US growth forecasts slide, IMF cites uncertainty in Trump’s fiscal plan
On Tuesday, the IMF cut its 2017 and 2018 growth forecasts for the US down to 2.1 percent, according to the IMF Mission concluding statement report.
The IMF’s April 2.3 percent prediction for 2017 and 2.5 percent US growth forecast for 2018 have now been changed, according to Bloomberg.
Following a review of US economic policy, the IMF has said that it is unlikely that the Trump administration’s fiscal plans and tax cuts will meet its GDP growth goal of 3 percent over a sustained period due to the lack of details concerning the $3.6 trillion in spending cuts for the government proposed in May, according to Reuters.

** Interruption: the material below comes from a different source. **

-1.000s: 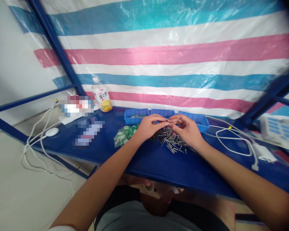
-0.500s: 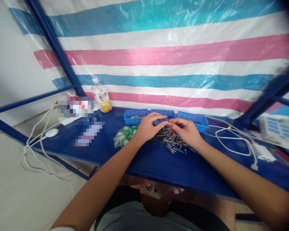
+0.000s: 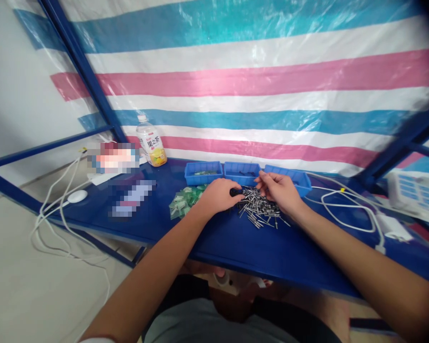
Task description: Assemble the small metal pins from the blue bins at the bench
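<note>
A heap of thin silver metal pins [image 3: 259, 209], shaped like blind rivets, lies on the blue table before me. My left hand [image 3: 219, 196] is at the heap's left edge, fingers curled toward the thumb around a dark patch of small black pieces [image 3: 236, 191]. Whatever it grips is hidden. Over the heap's right side is my right hand [image 3: 280, 191], its thumb and fingertips drawn together; any small piece between them is too small to make out. Left of the heap are small green-and-clear plastic packets [image 3: 186, 200], partly covered by my left hand.
Behind the heap stand a left blue bin [image 3: 203, 180] with greenish pieces, a middle blue bin [image 3: 241, 180] with dark pieces, and a right blue bin [image 3: 302, 188]. A drink bottle [image 3: 152, 143] is at back left. White cables [image 3: 357, 226] and a charger [image 3: 393, 227] lie right.
My hands, fingertips together above the heap before, have separated. The left has moved down to the heap's left edge; the right has shifted slightly right. More of the heap and middle bin shows.
</note>
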`<action>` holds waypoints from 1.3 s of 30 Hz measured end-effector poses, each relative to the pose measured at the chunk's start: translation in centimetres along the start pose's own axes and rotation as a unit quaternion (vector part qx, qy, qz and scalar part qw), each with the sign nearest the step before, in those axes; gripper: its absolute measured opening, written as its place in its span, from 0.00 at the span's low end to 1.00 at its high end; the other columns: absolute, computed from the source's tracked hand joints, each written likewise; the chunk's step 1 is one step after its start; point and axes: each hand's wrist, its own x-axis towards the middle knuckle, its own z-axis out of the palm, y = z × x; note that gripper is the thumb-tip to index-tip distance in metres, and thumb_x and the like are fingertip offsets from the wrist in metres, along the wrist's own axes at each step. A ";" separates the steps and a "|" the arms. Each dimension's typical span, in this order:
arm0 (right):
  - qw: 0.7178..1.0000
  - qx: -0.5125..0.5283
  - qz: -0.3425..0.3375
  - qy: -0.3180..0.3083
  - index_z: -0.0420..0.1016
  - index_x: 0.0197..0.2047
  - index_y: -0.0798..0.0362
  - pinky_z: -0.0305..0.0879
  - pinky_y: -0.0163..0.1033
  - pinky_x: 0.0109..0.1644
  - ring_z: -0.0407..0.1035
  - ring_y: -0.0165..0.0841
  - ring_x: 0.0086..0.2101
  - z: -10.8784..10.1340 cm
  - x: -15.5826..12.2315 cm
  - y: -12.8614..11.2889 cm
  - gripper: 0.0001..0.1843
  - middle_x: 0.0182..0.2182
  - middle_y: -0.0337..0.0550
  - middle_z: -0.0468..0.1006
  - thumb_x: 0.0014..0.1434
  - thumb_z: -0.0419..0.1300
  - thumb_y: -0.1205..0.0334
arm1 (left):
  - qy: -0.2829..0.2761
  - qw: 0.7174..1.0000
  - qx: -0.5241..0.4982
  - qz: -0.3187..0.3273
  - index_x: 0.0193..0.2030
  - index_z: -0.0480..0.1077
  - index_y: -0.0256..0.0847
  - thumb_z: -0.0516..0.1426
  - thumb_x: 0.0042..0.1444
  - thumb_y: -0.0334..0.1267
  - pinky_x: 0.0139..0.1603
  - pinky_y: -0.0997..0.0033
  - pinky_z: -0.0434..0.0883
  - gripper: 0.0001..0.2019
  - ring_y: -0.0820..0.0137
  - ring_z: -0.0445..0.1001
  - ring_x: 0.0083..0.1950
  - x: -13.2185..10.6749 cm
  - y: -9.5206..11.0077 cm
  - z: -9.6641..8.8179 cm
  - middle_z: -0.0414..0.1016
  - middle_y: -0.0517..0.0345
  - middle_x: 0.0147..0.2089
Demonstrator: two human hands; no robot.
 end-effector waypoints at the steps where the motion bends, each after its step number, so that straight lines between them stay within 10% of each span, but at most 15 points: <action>1: 1.000 -0.009 -0.005 -0.001 0.83 0.36 0.53 0.55 0.32 0.18 0.67 0.28 0.20 -0.1 -0.2 -0.1 0.33 0.26 0.45 0.80 0.58 0.67 0.26 | -0.009 1.000 0.004 -0.001 0.51 0.85 0.44 0.65 0.63 0.44 0.60 0.53 0.78 0.13 0.55 0.84 0.53 0.0 0.0 -0.1 0.87 0.50 0.52; 19: 0.997 -0.051 -0.057 -0.032 0.83 0.36 0.53 0.61 0.37 0.26 0.70 0.30 0.23 0.3 -1.3 -1.1 0.31 0.27 0.44 0.81 0.63 0.64 0.30 | 0.011 0.998 -0.057 -0.036 0.43 0.84 0.42 0.62 0.57 0.27 0.56 0.63 0.79 0.11 0.63 0.86 0.47 0.1 0.6 -0.6 0.88 0.58 0.45; 28: 0.986 -0.093 -0.133 -0.047 0.81 0.41 0.50 0.73 0.43 0.38 0.76 0.36 0.32 0.5 -1.4 -0.4 0.19 0.30 0.43 0.83 0.66 0.67 0.41 | 0.119 0.962 -0.244 -0.017 0.59 0.75 0.42 0.60 0.68 0.32 0.55 0.61 0.81 0.14 0.65 0.85 0.48 0.5 1.4 -0.7 0.86 0.52 0.47; 39: 0.990 -0.042 -0.111 -0.080 0.76 0.53 0.48 0.76 0.40 0.28 0.77 0.36 0.32 1.0 -1.6 0.2 0.24 0.39 0.45 0.85 0.59 0.73 0.47 | 0.092 0.945 -0.313 -0.025 0.60 0.75 0.42 0.64 0.64 0.31 0.58 0.60 0.81 0.18 0.65 0.86 0.49 0.5 1.6 -0.2 0.86 0.52 0.48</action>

Alejandro Werner, director of the IMF’s Western Hemisphere Department, said at a press briefing in Washington that “we have removed the assumed fiscal stimulus from our forecast.”
The IMF cites that the US is experiencing “its third largest expansion since 1850.” And that “the US is effectively at full employment.”
"For policy changes to be successful in achieving sustained, higher growth, they would need to raise the US potential growth path,” the IMF report said.
Growth is projected to drop to 1.9 percent in 2019 and 1.8 percent in 2020, according to the IMF.
The IMF mentioned that the disproportionate cuts in spending to middle- and low-income households “would appear counter to the budget’s goal of promoting safety and prosperity for all Americans,” according to Reuters.
The fund has made a suggestion to follow a tax policy which focuses more on the revenue to GDP ratio. They would ask for cuts that are more balanced and boost the strength and efficiency of the social safety net. The fund also includes plans to rein in inflation costs in healthcare, Reuters reported.